The return for the Oilers has not come close to matching that production. Larsson is a solid, if unspectacular defenseman, while Strome’s offense has been non-existent. Even at his best Strome was never quite on par with what Eberle has shown to be capable of on a regular basis. Those trades have devastated the Oilers’ scoring depth and are now left with a team that is 27th in the league in goals scored and seems to be unable to generate any offense when McDavid is not on the ice.

In three years Chiarelli has traded two picks in the top-33 of a draft, a top-line forward and gave Kris Russell, a borderline second-to third-pairing defenseman to help improve the defense and the team is still desperate for defensive help.

That is a lot of bad roster management, and it is wasting what might be some of McDavid’s best years in the league.

Cam Talbot can’t get a break

Literally, he can not get a night off.

The Oilers’ goals against numbers improved dramatically a season ago and a lot of credit for that improvement was directed toward the additions of Larsson and Russel. The reality is that a lot of it had to do with Talbot helping to solidify the goaltending position.

His save percentage wasn’t anything spectacular and at .917 was fairly close to the league average. But Talbot played 72 games and if you can get average to slightly above league average goaltending for 72 games that is going to be a positive value to your team, especially with where the Oilers were coming from in recent seasons. His performance, combined with his durability to play that many games, probably shaved 15 goals off the Oilers’ goals against totals.

Talbot has not been as strong so far this season, and given that he has already played a league-high 19 games you have to wonder if maybe that workload is starting to catch up with him.

Since the start of the 2016-17 season Talbot has played in 93 regular season games. Only three other goalies have played in more than 80 and only one (Frederik Andersen, 85) has played in more than 83. He has faced 2,688 shots.

That does not include the 13 playoff games and 437 shots he faced in the playoffs. That is a ton of work for a goalie over a season-and-a-quarter.

The Oilers have no adequate backup that can give him any sort of a break.

Lucky or unlucky?

There does seem to be an element of some bad luck to the Oilers’ struggles this season. Their possession and shot attempt numbers are among the best in the league, and they do seem to be struggling with some poor percentages on the offensive end.

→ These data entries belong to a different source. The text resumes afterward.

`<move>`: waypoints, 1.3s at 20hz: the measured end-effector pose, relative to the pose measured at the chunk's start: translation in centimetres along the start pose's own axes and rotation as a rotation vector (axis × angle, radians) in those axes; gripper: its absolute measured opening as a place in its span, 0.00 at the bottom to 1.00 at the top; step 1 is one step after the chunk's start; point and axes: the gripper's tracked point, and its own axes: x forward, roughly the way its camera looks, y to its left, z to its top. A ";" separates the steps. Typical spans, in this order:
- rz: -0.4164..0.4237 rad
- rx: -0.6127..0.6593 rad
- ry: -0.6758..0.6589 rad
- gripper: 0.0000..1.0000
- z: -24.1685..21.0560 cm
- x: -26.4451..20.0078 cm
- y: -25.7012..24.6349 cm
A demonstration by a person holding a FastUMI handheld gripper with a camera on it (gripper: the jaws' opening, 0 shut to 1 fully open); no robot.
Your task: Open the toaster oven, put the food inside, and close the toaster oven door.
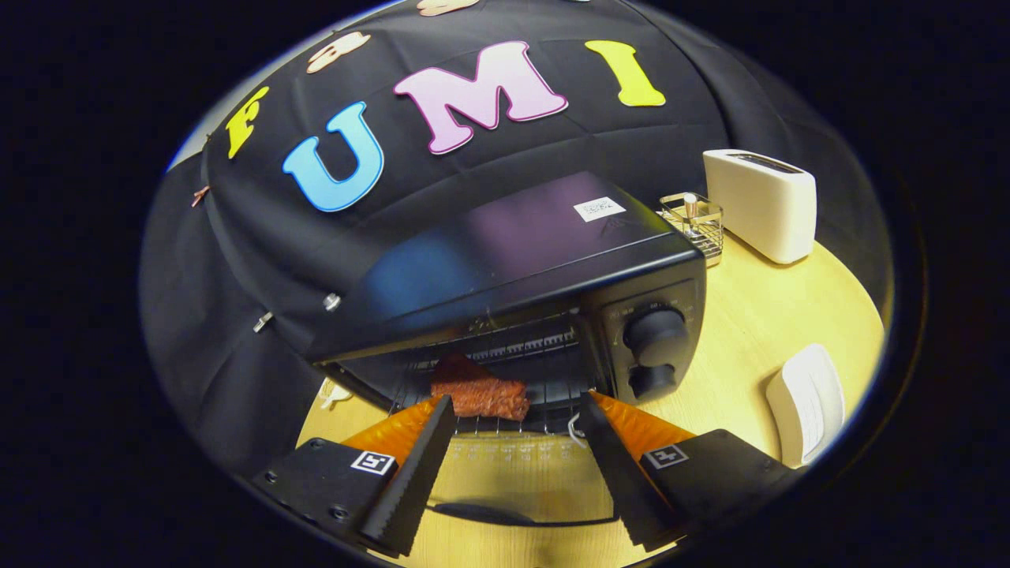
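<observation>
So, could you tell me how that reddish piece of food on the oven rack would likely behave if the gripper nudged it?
The food looks blocky and flat-bottomed, so it would probably slide rather than roll. Its rough surface may catch on the wire rack. The gripper is open, not touching it.

White pop-up toaster [764,203]: upright on the wooden tabletop [757,331], far beyond the fingers and off to their right. Small wire rack [694,225]: just beside the toaster's left end, holding a small bottle-like item, too small to identify. White flat-faced object [806,402]: on the tabletop, right of the right finger, nearer than the toaster.
</observation>
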 end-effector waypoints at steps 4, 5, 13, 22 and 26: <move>-0.046 -0.087 0.129 0.98 -4.0 -2.6 0.5; -0.041 -0.096 0.149 0.98 -4.8 -3.2 1.1; -0.008 -0.125 0.217 0.98 -9.3 -4.7 6.1; -0.103 -0.214 0.376 0.99 -16.6 -3.5 5.0; -0.216 -0.221 0.416 0.99 -18.1 -2.0 2.7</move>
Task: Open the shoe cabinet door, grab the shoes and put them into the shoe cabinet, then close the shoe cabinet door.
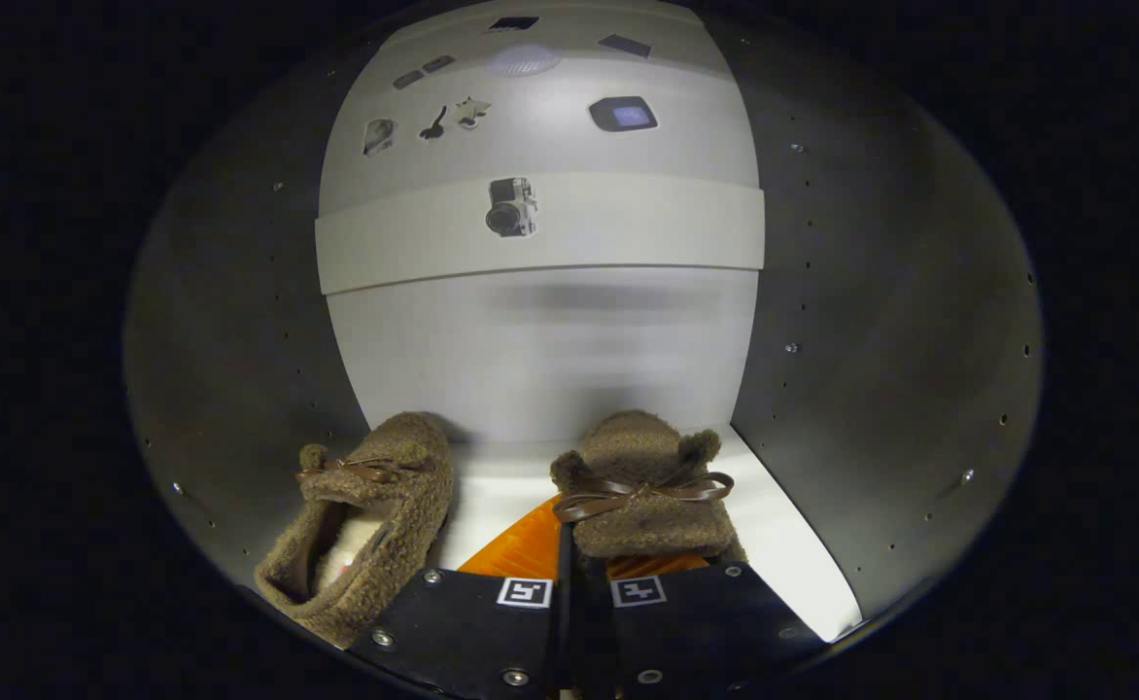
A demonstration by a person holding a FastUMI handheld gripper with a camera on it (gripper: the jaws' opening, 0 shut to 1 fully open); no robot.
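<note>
Pale back panel (540, 350) is glowing softly under light; grey side walls (880, 321), dotted with small holes, are falling into shadow. A shelf edge (628, 238) is crossing overhead; stickers (510, 206) are clinging to it.

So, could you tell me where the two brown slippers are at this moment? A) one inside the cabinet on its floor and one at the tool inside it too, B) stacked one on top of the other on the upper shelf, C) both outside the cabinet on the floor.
A: the left slipper lies on the cabinet floor, while the right slipper sits at the tool, its fingers close together.
</note>
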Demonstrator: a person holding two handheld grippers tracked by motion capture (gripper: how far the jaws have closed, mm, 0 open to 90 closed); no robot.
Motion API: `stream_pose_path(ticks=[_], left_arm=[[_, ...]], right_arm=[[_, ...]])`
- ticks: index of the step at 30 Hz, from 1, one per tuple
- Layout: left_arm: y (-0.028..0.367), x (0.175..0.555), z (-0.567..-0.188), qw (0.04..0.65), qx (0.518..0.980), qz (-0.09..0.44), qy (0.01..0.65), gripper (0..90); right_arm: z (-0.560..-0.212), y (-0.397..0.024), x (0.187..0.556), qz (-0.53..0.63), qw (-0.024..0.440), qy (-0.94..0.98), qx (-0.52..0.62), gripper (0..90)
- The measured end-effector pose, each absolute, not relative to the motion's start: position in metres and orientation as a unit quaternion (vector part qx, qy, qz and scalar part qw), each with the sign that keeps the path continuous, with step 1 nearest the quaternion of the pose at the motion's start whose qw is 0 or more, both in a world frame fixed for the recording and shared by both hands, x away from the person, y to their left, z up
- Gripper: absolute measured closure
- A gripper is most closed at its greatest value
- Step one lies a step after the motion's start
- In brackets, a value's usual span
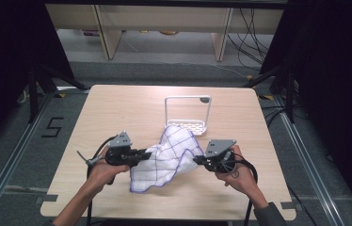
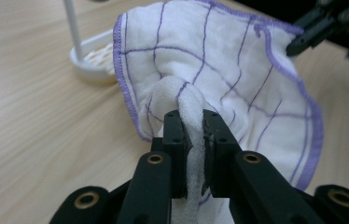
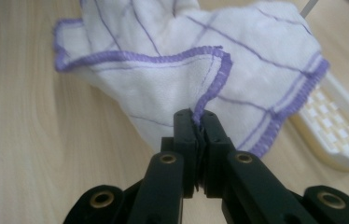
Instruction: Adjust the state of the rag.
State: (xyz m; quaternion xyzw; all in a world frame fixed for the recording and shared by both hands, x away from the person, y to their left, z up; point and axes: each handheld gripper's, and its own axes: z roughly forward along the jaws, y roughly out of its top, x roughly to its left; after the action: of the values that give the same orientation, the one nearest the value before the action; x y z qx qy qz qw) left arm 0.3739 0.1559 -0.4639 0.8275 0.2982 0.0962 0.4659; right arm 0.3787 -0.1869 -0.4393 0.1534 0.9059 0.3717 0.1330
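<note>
Above table point(image 1: 117, 108) | cloth point(image 1: 167, 160) stretched left-right | left gripper point(image 1: 142, 153), right gripper point(image 1: 198, 160) pinching ends

A light wooden table point(image 1: 117, 108) with rounded corners stands on a grey floor point(image 1: 9, 155). Metal rails point(image 1: 4, 174) run along the floor on both sides, and a "5" point(image 1: 53, 127) is marked in black tape to the left. Black curtains point(image 1: 4, 52) close in either side. Beyond the table stands pale wooden furniture point(image 1: 110, 33), with black cables point(image 1: 252, 37) trailing down at the right.
</note>
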Motion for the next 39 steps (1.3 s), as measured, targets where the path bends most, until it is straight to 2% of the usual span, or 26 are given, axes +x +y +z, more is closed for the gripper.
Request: stream_pose_path(ticks=[1, 2, 3, 6, 8, 10, 12, 15, 16, 18, 21, 22, 27, 34, 39], left_arm=[[0.156, 0.369, -0.472, 0.452, 0.836, 0.096, 0.296, 79.8], [0.156, 0.366, -0.477, 0.449, 0.837, 0.091, 0.299, 79.8], [0.153, 0.36, -0.489, 0.446, 0.837, 0.071, 0.309, 78.9], [0.151, 0.359, -0.492, 0.442, 0.84, 0.065, 0.308, 76.7], [0.149, 0.356, -0.492, 0.44, 0.845, 0.051, 0.3, 73.6], [0.148, 0.351, -0.492, 0.432, 0.851, 0.05, 0.295, 72.3], [0.151, 0.346, -0.493, 0.425, 0.855, 0.043, 0.295, 68.4], [0.158, 0.341, -0.494, 0.428, 0.849, 0.035, 0.309, 59.1], [0.164, 0.339, -0.491, 0.437, 0.84, 0.033, 0.319, 51.0], [0.17, 0.34, -0.486, 0.446, 0.834, 0.038, 0.324, 48.6], [0.184, 0.348, -0.474, 0.472, 0.81, 0.048, 0.344, 43.5], [0.189, 0.353, -0.47, 0.473, 0.805, 0.057, 0.353, 42.9], [0.196, 0.392, -0.472, 0.458, 0.798, 0.069, 0.386, 44.8], [0.165, 0.429, -0.486, 0.429, 0.813, 0.045, 0.391, 44.1], [0.142, 0.447, -0.498, 0.415, 0.822, 0.032, 0.388, 45.2]], right_arm=[[-0.457, -0.188, 0.383, 0.337, 0.13, 0.918, 0.16, 87.5], [-0.457, -0.188, 0.383, 0.337, 0.13, 0.918, 0.16, 87.5], [-0.474, -0.193, 0.386, 0.327, 0.127, 0.921, 0.168, 87.6], [-0.482, -0.196, 0.388, 0.299, 0.125, 0.93, 0.174, 86.0], [-0.483, -0.207, 0.39, 0.31, 0.117, 0.918, 0.217, 76.5], [-0.482, -0.21, 0.389, 0.307, 0.115, 0.918, 0.224, 74.0], [-0.477, -0.215, 0.383, 0.31, 0.111, 0.914, 0.237, 63.7], [-0.469, -0.221, 0.375, 0.319, 0.13, 0.904, 0.253, 54.1], [-0.46, -0.224, 0.369, 0.324, 0.14, 0.892, 0.283, 50.2], [-0.457, -0.224, 0.366, 0.326, 0.145, 0.887, 0.294, 49.7], [-0.445, -0.224, 0.355, 0.355, 0.146, 0.866, 0.32, 44.2], [-0.442, -0.222, 0.348, 0.368, 0.138, 0.858, 0.332, 39.8], [-0.448, -0.216, 0.331, 0.366, 0.136, 0.846, 0.362, 35.6], [-0.469, -0.217, 0.323, 0.321, 0.128, 0.842, 0.415, 33.5], [-0.48, -0.22, 0.322, 0.281, 0.153, 0.852, 0.414, 35.1]])
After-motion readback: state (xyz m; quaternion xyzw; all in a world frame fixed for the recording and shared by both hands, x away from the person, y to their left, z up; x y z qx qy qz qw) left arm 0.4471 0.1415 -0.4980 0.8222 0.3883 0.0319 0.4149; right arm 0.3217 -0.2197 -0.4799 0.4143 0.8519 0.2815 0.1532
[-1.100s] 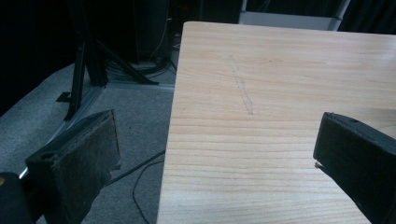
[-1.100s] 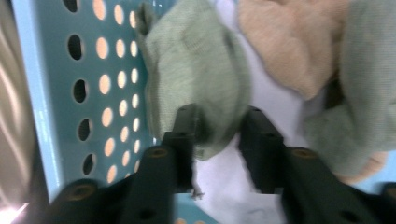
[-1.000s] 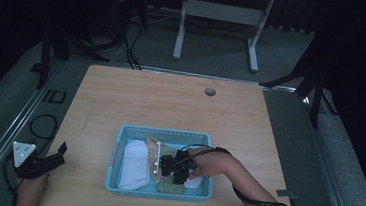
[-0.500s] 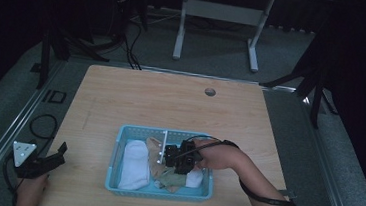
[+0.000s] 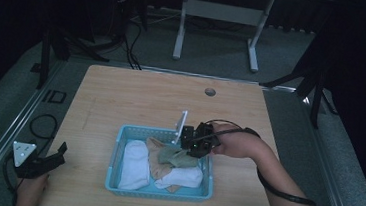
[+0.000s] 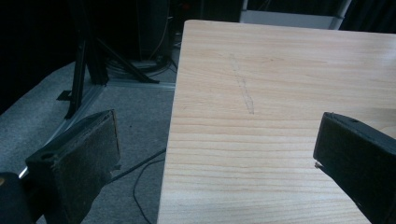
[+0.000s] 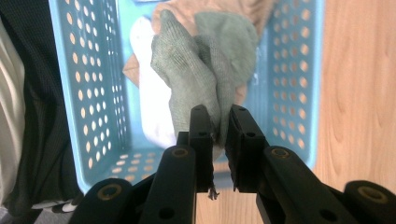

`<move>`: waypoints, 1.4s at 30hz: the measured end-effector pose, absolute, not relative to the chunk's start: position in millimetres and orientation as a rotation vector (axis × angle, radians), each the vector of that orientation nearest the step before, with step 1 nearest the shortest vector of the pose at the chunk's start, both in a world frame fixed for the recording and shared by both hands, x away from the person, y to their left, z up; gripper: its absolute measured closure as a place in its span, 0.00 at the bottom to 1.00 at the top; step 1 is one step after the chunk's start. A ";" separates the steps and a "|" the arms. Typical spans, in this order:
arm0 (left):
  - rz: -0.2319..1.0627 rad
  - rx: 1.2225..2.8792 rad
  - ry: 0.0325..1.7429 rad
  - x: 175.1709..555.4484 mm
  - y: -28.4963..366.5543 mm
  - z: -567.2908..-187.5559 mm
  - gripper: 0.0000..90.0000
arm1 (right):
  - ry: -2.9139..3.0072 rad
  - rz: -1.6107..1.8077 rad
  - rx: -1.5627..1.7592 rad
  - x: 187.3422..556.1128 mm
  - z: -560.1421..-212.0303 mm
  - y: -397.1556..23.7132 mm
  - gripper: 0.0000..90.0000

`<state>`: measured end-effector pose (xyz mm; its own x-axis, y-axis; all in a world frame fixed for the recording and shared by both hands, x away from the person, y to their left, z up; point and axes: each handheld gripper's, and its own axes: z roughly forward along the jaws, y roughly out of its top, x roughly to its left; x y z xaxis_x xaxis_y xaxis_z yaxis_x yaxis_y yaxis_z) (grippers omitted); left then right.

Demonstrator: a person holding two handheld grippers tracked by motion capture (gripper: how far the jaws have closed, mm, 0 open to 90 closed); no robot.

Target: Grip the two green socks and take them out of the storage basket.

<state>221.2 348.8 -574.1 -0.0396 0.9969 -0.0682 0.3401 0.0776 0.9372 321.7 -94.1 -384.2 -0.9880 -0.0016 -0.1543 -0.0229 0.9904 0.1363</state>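
In the high view the right gripper (image 5: 193, 145) sits at the middle of the frame, over the right rim of the blue basket (image 5: 116, 150). A second ago it was low inside the basket among the clothes; now it stands higher and has drifted toward the right wall, and the forearm reaches in from the lower right at a flatter slant. Its jaws, which were closing a second ago, are now pinched nearly together on a grey-green sock (image 7: 205, 60); the right gripper view shows the fabric bunched between the two pads and hanging away from them over the basket's floor. In the high view the sock (image 5: 174, 155) trails from the jaws down onto the tan cloth (image 5: 156, 156) and the white socks (image 5: 133, 164) lying in the basket.

The left gripper (image 5: 40, 163) rests at the lower left, on the wooden table (image 5: 136, 99), as before. In the left gripper view its jaws stand wide apart with nothing between them.
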 end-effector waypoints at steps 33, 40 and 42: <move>0.988 1.394 1.524 221.6 348.6 -574.1 0.01 | 3.054 0.159 0.462 316.9 -439.8 -268.3 0.90; 0.985 1.398 1.528 221.8 348.5 -574.0 0.01 | 3.120 0.157 0.505 314.6 -472.4 -272.2 0.90; 0.985 1.398 1.528 221.9 348.5 -574.0 0.01 | 3.126 0.135 0.512 314.9 -479.8 -272.5 0.90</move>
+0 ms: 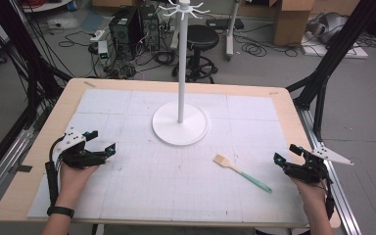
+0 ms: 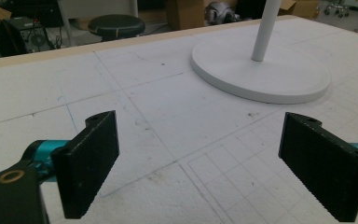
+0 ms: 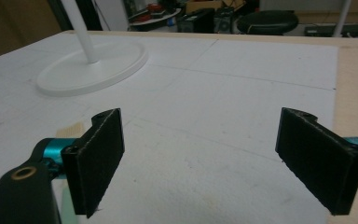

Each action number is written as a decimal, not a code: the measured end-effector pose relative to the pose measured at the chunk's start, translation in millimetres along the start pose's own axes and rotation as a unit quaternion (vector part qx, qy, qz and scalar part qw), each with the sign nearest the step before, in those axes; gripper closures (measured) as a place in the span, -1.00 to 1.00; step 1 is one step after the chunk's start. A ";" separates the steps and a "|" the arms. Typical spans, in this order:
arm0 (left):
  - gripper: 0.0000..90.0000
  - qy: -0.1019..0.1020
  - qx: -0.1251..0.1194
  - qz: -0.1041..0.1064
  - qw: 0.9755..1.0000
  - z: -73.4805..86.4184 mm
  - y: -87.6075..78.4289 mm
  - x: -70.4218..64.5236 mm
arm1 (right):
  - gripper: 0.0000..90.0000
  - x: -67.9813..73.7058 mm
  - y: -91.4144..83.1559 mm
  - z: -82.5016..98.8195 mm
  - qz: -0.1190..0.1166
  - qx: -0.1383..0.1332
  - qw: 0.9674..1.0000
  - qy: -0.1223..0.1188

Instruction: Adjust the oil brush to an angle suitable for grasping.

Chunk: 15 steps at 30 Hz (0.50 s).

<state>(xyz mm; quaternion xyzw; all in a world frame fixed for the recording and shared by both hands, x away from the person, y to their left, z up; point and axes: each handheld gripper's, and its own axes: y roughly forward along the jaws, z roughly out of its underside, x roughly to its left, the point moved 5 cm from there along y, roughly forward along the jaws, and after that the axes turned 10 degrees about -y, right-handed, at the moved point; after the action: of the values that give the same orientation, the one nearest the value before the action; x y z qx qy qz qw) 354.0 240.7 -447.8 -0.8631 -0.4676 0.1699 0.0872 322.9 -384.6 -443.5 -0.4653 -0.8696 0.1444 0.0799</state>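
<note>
The left gripper (image 1: 101,141) has its two black jaws spread wide with nothing between them — in the left gripper view (image 2: 200,163) only the white gridded mat (image 2: 168,107) lies in the gap. The right gripper (image 1: 286,153) is the same: jaws far apart and holding nothing, bare mat between them in the right gripper view (image 3: 199,161). Each is held in a hand, the left hand (image 1: 73,176) low at the left of the table, the right hand (image 1: 312,191) low at the right near the table's edge. A brush (image 1: 241,172) with pale bristles and a teal handle lies flat on the mat just to the left of the right gripper, apart from it, bristles toward the middle of the table and handle toward the person. In the right gripper view a pale patch shows past the left jaw; it may be the bristles, but I cannot tell. Farther out, a white stand (image 1: 180,73) — round base, tall pole, hooks at the top — rises at the middle of the mat, well apart from both grippers. The mat covers a wooden table (image 1: 44,142). Beyond it, a black stool (image 1: 201,39), computer cases and cables are on the floor.
</note>
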 end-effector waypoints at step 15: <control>-0.71 0.003 0.007 0.005 1.000 1.7 2.2 -1.3 | -0.65 38.1 26.4 3.0 -0.104 0.064 0.991 -0.057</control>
<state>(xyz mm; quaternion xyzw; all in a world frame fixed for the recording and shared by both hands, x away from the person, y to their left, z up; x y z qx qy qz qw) 354.5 238.4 -449.8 -0.8654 -0.4616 0.1707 0.0941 321.8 -339.5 -454.8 -0.3574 -0.9054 0.2170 0.0742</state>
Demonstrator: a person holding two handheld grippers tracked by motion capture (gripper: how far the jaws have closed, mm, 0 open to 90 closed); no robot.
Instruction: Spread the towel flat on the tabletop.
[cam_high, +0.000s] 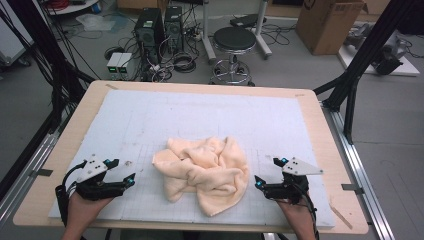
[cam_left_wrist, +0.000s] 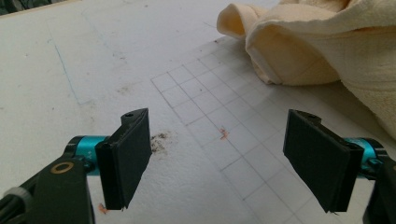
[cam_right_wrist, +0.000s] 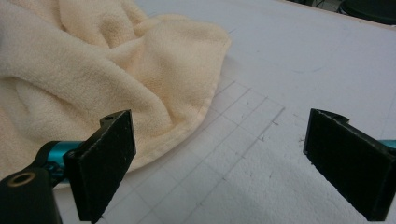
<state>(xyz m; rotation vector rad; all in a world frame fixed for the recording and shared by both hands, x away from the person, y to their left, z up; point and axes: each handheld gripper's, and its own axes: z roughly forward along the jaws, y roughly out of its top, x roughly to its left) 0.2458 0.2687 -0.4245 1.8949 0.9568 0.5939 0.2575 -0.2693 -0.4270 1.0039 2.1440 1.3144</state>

When it comes to the save percentage numbers and Talbot’s struggles it is worth wondering if that extensive workload over the past two seasons has started to wear him down.

It is also worth wondering if they had a lot of players play over their heads a season ago, specifically when it came to players like Patrick Maroon and Mark Letestu. That duo combined for 43 goals a season ago. They have combined for 8 so far this season. That puts them on pace for about 15 over 82 games. Combine that with the offense they are losing going from Eberle to Strome, as well as the absence of Hall and that is a big chunk of offense going away and helps explain how a team with Connor McDavid, Leon Draisaitl and Ryan Nugent-Hopkings all averaging close to a point-per-game is 26th in the league in goals scored.

You might be reading all of this and thinking to yourself, relax, Gretz, it’s only Thanksgiving. Still a lot of hockey left to be played. Sure, there is a lot of hockey remaining in the season. The problem for teams like the Oilers is NHL history tells us the standings do not tend to change much once the calendar rolls over to December. Currently the Oilers are already seven points out of a wild card spot in the Western Conference and eight points out of one of the three playoff spots in the Pacific Division.

Points are difficult to make up as the season goes on and teams that are already this far out do not tend to make them up.

Perhaps the Stanley Cup for this Oilers team was a little too premature, mainly because they have managed to squander any chance of building a competitive team around the best player in the world through some terrible roster management.